Amino Acid | Single-Letter Code | Residue MW (amu) | Amino Acid MW (amu) |
---|---|---|---|
glycine | G | 57.02 | 75.03 |
alanine | A | 71.04 | 89.05 |
serine | S | 87.03 | 105.04 |
proline | P | 97.05 | 115.06 |
valine | V | 99.07 | 117.08 |
threonine | T | 101.05 | 119.06 |
cysteine | C | 103.01 | 121.02 |
isoleucine | I | 113.08 | 131.09 |
leucine | L | 113.08 | 131.09 |
asparagine | N | 114.04 | 132.05 |
aspartic acid | D | 115.03 | 133.04 |
glutamine | Q | 128.06 | 146.07 |
lysine | K | 128.09 | 146.11 |
glutamic acid | E | 129.04 | 147.05 |
methionine | M | 131.04 | 149.05 |
histidine | H | 137.06 | 155.07 |
phenylalanine | F | 147.07 | 165.08 |
arginine | R | 156.10 | 174.11 |
tyrosine | Y | 163.06 | 181.07 |
tryptophan | W | 186.08 | 204.09 |
1. Consider the data in Table 1. By what value do the residue molecular weight (MW) and the amino acid MW differ?
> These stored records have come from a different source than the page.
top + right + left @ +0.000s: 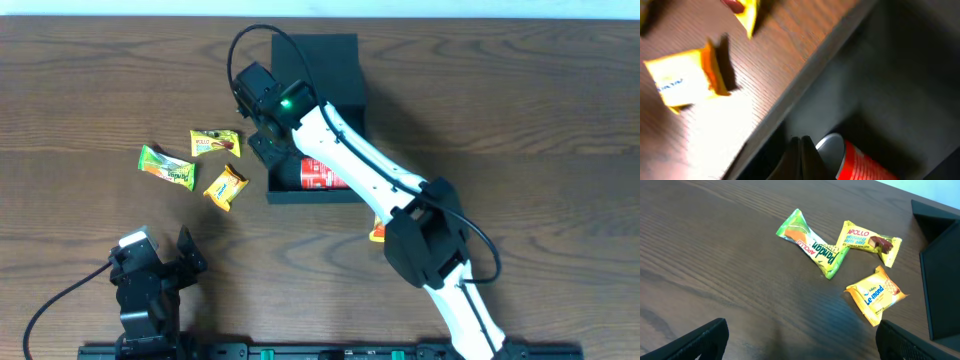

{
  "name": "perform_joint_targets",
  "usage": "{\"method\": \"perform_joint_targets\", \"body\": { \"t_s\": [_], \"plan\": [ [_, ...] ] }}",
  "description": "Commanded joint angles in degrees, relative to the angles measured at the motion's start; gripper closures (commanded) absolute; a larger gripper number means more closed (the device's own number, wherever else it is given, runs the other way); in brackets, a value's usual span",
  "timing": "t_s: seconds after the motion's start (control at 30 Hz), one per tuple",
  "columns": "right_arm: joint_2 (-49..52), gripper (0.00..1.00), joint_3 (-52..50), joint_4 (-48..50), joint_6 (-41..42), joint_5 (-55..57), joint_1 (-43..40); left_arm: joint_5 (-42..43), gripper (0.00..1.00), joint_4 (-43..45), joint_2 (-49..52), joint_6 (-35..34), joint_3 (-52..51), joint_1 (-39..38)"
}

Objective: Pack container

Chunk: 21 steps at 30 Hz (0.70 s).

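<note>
The container [345,95], a dark square box, stands open at the table's middle back, with its lid [318,55] folded away. A red can [322,176] lies inside it. My right gripper [268,146] reaches over the box's left wall. In the right wrist view it [801,146] is shut with nothing between its fingers, just inside the container [840,65] and beside the silver end of the can [865,162]. My left gripper [165,262] stands open near the front left, and in its wrist view only table shows between its fingers [707,337].
Three snack packets lie left of the box: a green Pandan [166,166] [812,245], a yellow-green Apollo [215,144] [870,241] and a yellow Le-mond [225,186] [875,295] [682,80]. A small orange-yellow thing [377,232] peeks out beneath the right arm.
</note>
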Motion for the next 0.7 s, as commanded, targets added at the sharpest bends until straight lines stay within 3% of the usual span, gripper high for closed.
{"method": "perform_joint_targets", "body": {
  "t_s": [0.0,0.4,0.67],
  "plan": [
    [-0.4,0.98,-2.7,0.2,1.0,-0.1,-0.3,0.0,0.05,0.0,-0.4,1.2,-0.8,-0.2],
    [-0.4,0.99,-11.8,2.7,3.3,-0.7,0.0,0.0,0.05,0.0,-0.4,1.2,-0.8,-0.2],
    [-0.4,0.98,-12.6,0.5,4.0,-0.5,-0.4,0.0,0.05,0.0,-0.4,1.2,-0.8,-0.2]
  ]
}}
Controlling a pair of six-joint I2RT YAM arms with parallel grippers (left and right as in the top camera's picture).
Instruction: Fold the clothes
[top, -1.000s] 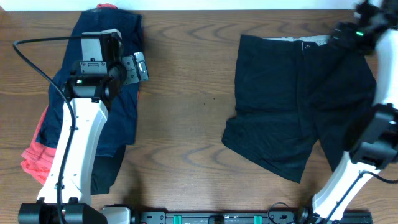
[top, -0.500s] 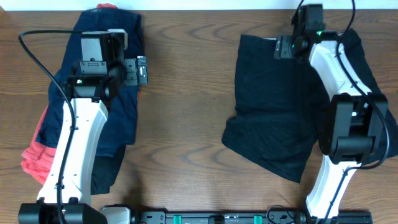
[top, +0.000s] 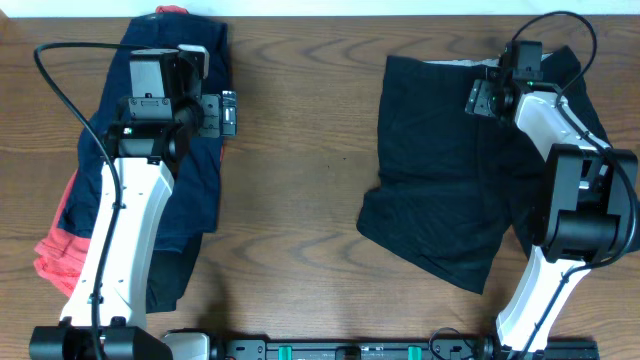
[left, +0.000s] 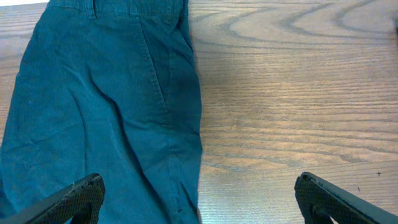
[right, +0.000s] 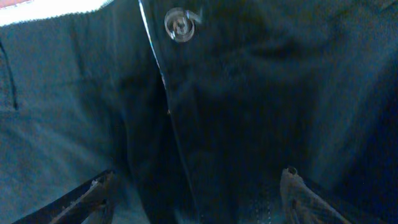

Why is the MW of an amino acid residue in a peptide chain different from the mass of the full amino acid?
2. Draw the structure for the tetrapeptide G, C, L, W. Refer to Figure 2 for the structure of amino acid side chains.
3. Calculate the monoisotopic molecular weight of the tetrapeptide using the data in Table 1.
4. Calculate the molecular weight of the tetrapeptide using molar mass information from the periodic table. Why is this molecular weight different from the monoisotopic mass you calculate in question 3? Which mass is the mass measured in mass spectrometry?